LEQUIA, Institute of the Environment, University of Girona, E-17003, Girona, Catalonia, Spain E-mail:
Ens d'Abastament d'Aigua Ter-Llobregat (ATL), Sant Martí de l'Erm, 30. E-08970 Sant Joan Despí, Barcelona, Spain.
Water Sci Technol. 2020 Apr;81(8):1778-1785. doi: 10.2166/wst.2020.142.

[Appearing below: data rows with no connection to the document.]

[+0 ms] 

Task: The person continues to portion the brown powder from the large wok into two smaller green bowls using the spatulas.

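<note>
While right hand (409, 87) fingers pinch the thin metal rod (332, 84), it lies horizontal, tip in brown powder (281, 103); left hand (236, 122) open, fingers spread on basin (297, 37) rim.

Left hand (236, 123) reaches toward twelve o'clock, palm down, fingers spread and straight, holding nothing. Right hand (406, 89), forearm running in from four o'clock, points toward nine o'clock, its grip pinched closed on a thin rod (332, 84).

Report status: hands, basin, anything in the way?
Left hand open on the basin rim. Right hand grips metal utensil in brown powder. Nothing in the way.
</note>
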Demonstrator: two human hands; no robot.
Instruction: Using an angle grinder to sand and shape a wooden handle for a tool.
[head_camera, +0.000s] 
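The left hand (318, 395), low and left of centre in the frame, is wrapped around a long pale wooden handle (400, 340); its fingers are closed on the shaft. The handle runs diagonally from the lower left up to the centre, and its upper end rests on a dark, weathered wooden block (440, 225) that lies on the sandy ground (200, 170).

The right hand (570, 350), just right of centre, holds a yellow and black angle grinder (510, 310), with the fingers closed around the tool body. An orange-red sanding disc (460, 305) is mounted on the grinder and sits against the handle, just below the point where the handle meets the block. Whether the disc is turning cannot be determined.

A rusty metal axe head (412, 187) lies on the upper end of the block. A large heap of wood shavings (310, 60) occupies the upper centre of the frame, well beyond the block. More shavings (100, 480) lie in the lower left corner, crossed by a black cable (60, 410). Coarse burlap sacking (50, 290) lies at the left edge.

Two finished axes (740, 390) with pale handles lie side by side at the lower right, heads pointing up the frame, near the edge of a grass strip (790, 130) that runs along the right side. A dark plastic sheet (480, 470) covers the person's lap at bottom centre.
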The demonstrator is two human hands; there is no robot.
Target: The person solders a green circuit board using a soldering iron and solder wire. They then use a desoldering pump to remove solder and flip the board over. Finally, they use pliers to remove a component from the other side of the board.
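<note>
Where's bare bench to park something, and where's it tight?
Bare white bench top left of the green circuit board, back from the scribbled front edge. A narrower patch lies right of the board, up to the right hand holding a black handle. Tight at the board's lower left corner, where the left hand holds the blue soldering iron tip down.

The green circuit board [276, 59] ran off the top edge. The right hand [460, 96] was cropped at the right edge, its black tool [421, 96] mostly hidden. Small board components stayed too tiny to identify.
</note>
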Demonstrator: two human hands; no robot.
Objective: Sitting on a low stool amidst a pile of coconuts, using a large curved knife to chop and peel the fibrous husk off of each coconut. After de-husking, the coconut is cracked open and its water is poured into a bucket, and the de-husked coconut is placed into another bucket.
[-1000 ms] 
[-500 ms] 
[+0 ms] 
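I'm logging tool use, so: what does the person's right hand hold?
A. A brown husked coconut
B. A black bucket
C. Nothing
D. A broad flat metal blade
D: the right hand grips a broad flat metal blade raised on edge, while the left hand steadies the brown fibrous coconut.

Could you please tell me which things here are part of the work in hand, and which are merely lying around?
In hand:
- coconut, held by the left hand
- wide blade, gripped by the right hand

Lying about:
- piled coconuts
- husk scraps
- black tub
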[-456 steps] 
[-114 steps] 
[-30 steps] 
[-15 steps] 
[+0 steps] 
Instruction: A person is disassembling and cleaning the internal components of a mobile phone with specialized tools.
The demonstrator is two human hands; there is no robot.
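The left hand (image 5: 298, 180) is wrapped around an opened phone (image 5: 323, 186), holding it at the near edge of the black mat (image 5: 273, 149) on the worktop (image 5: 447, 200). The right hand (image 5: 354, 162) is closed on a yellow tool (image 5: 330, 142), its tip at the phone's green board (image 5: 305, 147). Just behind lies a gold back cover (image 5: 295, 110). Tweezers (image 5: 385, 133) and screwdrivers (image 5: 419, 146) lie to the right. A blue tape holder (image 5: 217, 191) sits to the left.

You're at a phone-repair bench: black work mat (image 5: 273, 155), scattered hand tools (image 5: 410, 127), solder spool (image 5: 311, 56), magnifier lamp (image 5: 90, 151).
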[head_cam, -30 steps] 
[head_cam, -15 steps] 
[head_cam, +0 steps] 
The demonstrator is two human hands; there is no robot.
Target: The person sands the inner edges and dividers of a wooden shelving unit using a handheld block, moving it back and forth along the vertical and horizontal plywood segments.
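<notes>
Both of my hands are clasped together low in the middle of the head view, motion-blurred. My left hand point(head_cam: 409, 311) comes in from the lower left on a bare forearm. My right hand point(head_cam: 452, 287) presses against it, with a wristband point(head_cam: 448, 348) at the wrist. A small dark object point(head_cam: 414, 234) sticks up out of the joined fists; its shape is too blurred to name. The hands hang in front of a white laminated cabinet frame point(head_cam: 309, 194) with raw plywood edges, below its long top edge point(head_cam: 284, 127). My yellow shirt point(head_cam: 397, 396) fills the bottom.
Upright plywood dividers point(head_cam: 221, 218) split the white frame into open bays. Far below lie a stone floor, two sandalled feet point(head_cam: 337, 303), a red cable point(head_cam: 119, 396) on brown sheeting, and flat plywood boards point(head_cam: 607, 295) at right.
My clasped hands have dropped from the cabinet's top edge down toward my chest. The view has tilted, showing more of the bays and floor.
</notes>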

Drinking water treatment plants (DWTPs) face changes in raw water quality, and treatment needs to be adjusted to produce the best water quality at the minimum environmental cost. An environmental decision support system (EDSS) was developed for aiding DWTP operators in choosing the adequate permanganate dosing rate in the pre-oxidation step. To this end, multiple linear regression (MLR) and multi-layer perceptron (MLP) models are compared for choosing the best predictive model. Besides, a case-based reasoning (CBR) model was approached to provide the user with a distribution of solutions given similar operating conditions in the past. The predictive model consisted of an MLP and has been validated against historical data with sufficient good accuracy for the utility needs (R = 0.76 and RSE = 0.13 mg·L). The integration of the predictive and the CBR models in an EDSS gives the user an augmented decision-making capacity of the process and has great potential for both assisting experienced users and for training new personnel in deciding the operational set-point of the process.
饮用水处理厂(DWTP)面临原水水质变化的问题,需要调整处理以在最小的环境成本下生产最佳水质。开发了一个环境决策支持系统(EDSS),以帮助 DWTP 操作人员在预氧化步骤中选择合适的高锰酸盐投加率。为此,比较了多元线性回归(MLR)和多层感知器(MLP)模型,以选择最佳预测模型。此外,还采用了基于案例的推理(CBR)模型,为用户提供过去类似运行条件下的解决方案分布。预测模型由 MLP 组成,并已针对历史数据进行验证,具有足够满足实用需求的准确性(R = 0.76,RSE = 0.13 mg·L)。将预测模型和 CBR 模型集成到 EDSS 中,为用户提供了增强的过程决策能力,并且在协助有经验的用户和培训新人员确定过程的操作设定点方面具有很大的潜力。